### Work instructions
Could you transcribe exactly the lines below, from the line with "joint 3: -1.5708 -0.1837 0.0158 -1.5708" through the line with "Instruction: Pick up", and nothing else, leaving out the pictures?

Material provided Block Start

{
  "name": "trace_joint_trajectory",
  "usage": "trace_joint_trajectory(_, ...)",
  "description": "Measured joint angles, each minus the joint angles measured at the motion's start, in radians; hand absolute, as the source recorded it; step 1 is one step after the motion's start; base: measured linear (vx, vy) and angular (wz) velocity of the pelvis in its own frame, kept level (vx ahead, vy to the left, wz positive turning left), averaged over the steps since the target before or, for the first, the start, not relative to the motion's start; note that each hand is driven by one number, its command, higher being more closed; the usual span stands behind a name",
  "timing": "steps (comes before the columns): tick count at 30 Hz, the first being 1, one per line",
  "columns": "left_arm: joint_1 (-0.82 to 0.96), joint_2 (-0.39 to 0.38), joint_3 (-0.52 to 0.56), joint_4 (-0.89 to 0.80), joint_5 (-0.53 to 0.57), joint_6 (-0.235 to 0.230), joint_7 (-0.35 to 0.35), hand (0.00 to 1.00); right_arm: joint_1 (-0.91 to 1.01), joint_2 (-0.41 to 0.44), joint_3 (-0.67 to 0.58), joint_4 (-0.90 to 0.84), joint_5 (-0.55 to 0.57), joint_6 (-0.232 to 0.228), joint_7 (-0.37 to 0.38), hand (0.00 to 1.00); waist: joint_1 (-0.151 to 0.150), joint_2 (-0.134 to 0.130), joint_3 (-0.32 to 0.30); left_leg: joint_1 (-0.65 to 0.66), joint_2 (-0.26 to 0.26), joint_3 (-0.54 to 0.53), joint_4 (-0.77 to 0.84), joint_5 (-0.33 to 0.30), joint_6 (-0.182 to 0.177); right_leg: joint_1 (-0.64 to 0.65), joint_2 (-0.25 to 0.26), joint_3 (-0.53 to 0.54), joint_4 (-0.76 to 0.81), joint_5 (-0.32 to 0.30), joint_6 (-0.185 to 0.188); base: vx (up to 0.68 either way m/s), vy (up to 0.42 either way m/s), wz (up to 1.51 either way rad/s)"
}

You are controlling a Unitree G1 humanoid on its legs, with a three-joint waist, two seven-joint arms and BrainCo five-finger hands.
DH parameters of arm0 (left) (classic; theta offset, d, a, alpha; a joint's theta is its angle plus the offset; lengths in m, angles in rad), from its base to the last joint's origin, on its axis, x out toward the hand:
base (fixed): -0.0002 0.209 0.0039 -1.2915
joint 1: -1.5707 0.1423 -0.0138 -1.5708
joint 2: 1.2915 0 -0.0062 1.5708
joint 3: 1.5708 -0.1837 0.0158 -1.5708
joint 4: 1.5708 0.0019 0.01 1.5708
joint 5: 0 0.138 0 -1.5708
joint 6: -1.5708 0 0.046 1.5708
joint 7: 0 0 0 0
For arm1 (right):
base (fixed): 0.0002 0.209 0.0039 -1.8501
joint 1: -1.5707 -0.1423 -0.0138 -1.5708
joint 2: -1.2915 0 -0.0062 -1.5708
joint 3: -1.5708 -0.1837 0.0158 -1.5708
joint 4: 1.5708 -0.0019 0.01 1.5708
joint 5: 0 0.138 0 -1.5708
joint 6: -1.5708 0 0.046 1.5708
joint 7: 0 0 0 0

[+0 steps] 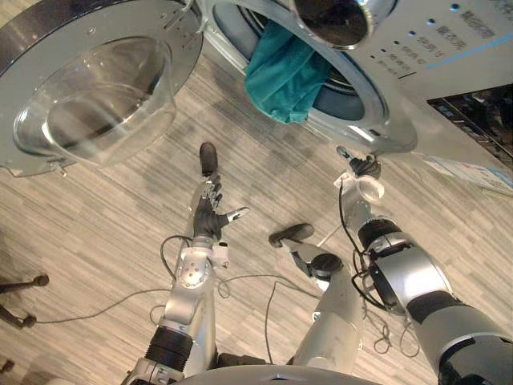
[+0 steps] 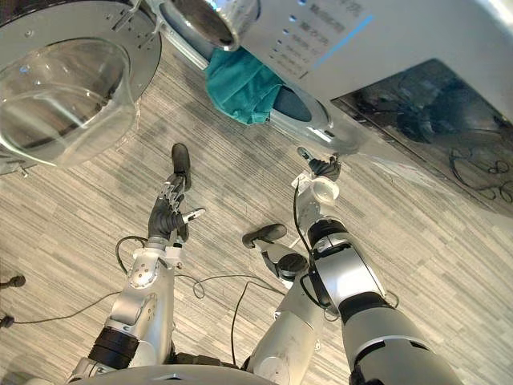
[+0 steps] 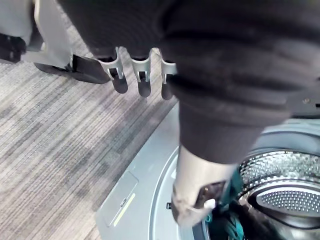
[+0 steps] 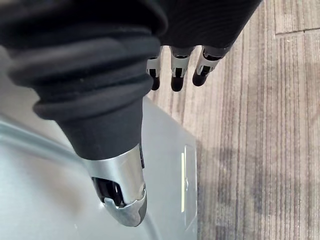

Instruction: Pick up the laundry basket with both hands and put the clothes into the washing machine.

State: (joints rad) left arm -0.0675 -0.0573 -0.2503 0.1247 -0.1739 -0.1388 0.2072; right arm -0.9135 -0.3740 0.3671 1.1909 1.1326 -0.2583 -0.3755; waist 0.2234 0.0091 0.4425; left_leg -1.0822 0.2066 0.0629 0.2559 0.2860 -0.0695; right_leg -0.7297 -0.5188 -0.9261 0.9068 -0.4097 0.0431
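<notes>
Fingers [image 3: 142, 82] of left hand [image 1: 210, 212]: straight, relaxed, nothing in them. Hand hovers over the floor [image 1: 120, 233], below the swung-open door [image 1: 88, 80]. Right hand [image 1: 365, 167] fingers [image 4: 175, 75] the same, loose and empty, just beside the washing machine [image 1: 449, 72] front, under the opening. Teal cloth [image 1: 284, 76] is at the mouth of the drum [image 3: 285, 185], draped over the lower rim, part hanging outside.

Risks as I see them:
- cloth only half in, so the overhang could drag it onto the floor
- right hand passing the rim could snag it
- shutting the door now would pinch it
</notes>
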Motion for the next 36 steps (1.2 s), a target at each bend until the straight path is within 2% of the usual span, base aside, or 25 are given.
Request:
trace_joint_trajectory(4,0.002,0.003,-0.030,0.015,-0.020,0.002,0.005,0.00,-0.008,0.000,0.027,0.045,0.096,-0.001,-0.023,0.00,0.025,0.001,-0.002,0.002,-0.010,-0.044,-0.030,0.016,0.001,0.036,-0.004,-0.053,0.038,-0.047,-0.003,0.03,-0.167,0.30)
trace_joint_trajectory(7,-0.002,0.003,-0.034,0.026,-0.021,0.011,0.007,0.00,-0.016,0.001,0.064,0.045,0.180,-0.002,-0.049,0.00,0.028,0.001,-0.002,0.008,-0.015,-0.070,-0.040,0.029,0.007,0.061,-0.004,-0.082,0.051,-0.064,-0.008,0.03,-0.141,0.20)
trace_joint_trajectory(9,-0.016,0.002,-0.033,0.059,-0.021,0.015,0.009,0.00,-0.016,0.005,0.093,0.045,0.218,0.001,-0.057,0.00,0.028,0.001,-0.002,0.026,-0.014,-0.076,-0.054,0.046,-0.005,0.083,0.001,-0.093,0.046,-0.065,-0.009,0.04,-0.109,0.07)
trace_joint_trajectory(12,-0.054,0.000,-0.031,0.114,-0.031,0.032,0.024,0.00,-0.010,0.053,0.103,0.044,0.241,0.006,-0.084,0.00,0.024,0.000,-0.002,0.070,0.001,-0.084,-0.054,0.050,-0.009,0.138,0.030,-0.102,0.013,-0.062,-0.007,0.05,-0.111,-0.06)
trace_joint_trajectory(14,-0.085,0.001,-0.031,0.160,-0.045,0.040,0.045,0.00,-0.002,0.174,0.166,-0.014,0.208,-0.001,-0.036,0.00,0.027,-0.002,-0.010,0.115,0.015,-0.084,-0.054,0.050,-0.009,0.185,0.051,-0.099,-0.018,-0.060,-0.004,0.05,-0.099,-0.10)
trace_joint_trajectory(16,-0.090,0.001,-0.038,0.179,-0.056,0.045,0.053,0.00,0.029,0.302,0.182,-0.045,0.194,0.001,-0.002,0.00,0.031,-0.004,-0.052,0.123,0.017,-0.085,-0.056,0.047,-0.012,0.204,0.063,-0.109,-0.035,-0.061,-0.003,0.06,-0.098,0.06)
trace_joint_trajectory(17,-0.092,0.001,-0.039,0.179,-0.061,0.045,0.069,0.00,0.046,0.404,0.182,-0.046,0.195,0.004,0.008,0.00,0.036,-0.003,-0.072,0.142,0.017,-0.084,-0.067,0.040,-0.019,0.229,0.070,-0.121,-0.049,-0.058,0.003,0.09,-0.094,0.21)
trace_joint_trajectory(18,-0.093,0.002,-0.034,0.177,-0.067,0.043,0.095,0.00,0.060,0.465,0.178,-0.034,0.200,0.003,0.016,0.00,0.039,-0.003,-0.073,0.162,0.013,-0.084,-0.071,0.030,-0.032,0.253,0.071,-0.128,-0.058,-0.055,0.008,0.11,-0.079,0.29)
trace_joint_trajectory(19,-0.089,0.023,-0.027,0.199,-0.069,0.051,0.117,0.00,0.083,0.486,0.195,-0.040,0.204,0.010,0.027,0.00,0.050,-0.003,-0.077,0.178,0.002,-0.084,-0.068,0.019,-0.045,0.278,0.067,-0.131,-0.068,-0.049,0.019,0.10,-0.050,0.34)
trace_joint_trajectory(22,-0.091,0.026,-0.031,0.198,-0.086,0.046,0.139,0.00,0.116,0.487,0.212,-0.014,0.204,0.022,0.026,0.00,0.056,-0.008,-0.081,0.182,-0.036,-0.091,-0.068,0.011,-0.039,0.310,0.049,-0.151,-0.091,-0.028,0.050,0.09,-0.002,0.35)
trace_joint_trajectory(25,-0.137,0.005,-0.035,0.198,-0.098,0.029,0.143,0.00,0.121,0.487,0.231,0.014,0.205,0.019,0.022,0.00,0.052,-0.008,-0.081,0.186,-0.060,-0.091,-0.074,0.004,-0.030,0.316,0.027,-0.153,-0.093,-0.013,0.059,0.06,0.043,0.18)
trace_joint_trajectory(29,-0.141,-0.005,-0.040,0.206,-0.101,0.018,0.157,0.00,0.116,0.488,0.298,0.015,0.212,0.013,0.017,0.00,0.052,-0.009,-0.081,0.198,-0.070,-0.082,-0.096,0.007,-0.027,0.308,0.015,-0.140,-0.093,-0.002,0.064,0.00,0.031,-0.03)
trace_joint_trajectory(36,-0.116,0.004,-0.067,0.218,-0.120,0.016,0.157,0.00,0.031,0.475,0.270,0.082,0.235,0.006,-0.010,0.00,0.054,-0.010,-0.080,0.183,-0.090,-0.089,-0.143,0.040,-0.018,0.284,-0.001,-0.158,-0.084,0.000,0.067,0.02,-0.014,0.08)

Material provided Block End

### Exercise answer
joint 3: -1.5708 -0.1837 0.0158 -1.5708
joint 4: 1.5708 -0.0019 0.01 1.5708
joint 5: 0 0.138 0 -1.5708
joint 6: -1.5708 0 0.046 1.5708
joint 7: 0 0 0 0

[+0 steps] 
[+0 steps] 
[+0 steps] 
[+0 steps] 

Instruction: Pick up the laundry basket with both hands and put the clothes into the washing machine.

With the answer given, the exercise is closed.